Tokyo [Japan], November 5 (HBTV): A scientist in Japan has developed a technique that uses brain scans and artificial intelligence to turn a person’s mental images into accurate, descriptive sentences.
Tomoyasu Horikawa, the author of a study published on November 5 in the journal Science Advances, said that while earlier research has made progress in translating imagined words into text, converting complex mental images into language has remained a major challenge.
Horikawa’s new method, known as ‘mind-captioning’, uses artificial intelligence to generate descriptive text that reflects information from the brain about visual elements such as objects, places, actions and events, as well as the relationships between them.
Horikawa, a researcher at NTT’s Communication Science Laboratories near Tokyo, analysed the brain activity of four men and two women, all native Japanese speakers aged between 22 and 37. Their brains were scanned as they watched short, soundless video clips.

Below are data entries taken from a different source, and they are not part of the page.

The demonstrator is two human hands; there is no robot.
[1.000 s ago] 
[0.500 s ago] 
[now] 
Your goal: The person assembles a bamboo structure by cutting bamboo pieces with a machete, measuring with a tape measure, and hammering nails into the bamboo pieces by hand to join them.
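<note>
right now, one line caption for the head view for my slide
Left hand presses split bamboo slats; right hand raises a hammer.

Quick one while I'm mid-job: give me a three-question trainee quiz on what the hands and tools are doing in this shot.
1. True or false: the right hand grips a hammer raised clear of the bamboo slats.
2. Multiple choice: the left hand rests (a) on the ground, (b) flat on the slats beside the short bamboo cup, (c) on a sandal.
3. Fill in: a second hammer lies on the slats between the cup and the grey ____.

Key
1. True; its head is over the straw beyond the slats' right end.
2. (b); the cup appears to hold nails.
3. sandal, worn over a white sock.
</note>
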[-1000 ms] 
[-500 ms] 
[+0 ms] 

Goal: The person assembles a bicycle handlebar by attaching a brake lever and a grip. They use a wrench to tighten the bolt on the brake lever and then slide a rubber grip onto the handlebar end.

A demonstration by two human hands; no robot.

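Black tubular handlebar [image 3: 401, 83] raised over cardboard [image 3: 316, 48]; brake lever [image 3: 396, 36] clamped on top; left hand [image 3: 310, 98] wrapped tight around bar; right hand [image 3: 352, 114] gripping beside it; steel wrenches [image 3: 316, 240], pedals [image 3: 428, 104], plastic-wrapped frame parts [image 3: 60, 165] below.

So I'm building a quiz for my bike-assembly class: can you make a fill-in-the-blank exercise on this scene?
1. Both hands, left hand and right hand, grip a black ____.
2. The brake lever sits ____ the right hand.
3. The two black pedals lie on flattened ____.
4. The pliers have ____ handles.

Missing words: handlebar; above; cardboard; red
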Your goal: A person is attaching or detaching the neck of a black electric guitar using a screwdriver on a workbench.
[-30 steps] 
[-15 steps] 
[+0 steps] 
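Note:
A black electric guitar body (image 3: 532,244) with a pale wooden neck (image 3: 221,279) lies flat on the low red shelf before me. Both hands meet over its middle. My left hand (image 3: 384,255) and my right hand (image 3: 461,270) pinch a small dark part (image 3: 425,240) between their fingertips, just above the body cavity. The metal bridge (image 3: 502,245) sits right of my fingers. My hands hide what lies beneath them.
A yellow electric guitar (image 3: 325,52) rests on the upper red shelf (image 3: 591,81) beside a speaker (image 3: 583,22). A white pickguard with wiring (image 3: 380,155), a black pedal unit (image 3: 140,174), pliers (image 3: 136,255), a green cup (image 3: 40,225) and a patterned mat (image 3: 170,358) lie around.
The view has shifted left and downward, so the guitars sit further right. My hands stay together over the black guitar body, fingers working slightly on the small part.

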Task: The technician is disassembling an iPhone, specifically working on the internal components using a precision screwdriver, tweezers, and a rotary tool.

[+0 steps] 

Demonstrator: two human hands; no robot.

The participants viewed 2,180 varied clips showing objects, scenes and actions.
Large language models converted the captions of these videos into numerical sequences. Horikawa then trained simpler AI models, called ‘decoders’, to link the scanned brain activity to those sequences. These decoders were later used to interpret the participants’ brain activity while they watched or recalled new videos that the AI had not encountered before. Another algorithm progressively generated word sequences that best matched the decoded brain activity.
As the AI system learned, its ability to produce descriptive text from brain scans improved significantly. Notably, the tool generated text in English, even though none of the participants were native English speakers.
According to Horikawa, the method can generate detailed descriptions of visual content without relying on brain activity from language-related regions. He said this indicates that the technology may also work for individuals who have damage around the brain’s language network.
The study noted that the technology could support people with aphasia, who experience difficulty in language expression due to neurological damage, as well as those with amyotrophic lateral sclerosis, a progressive neurodegenerative disease that affects speech.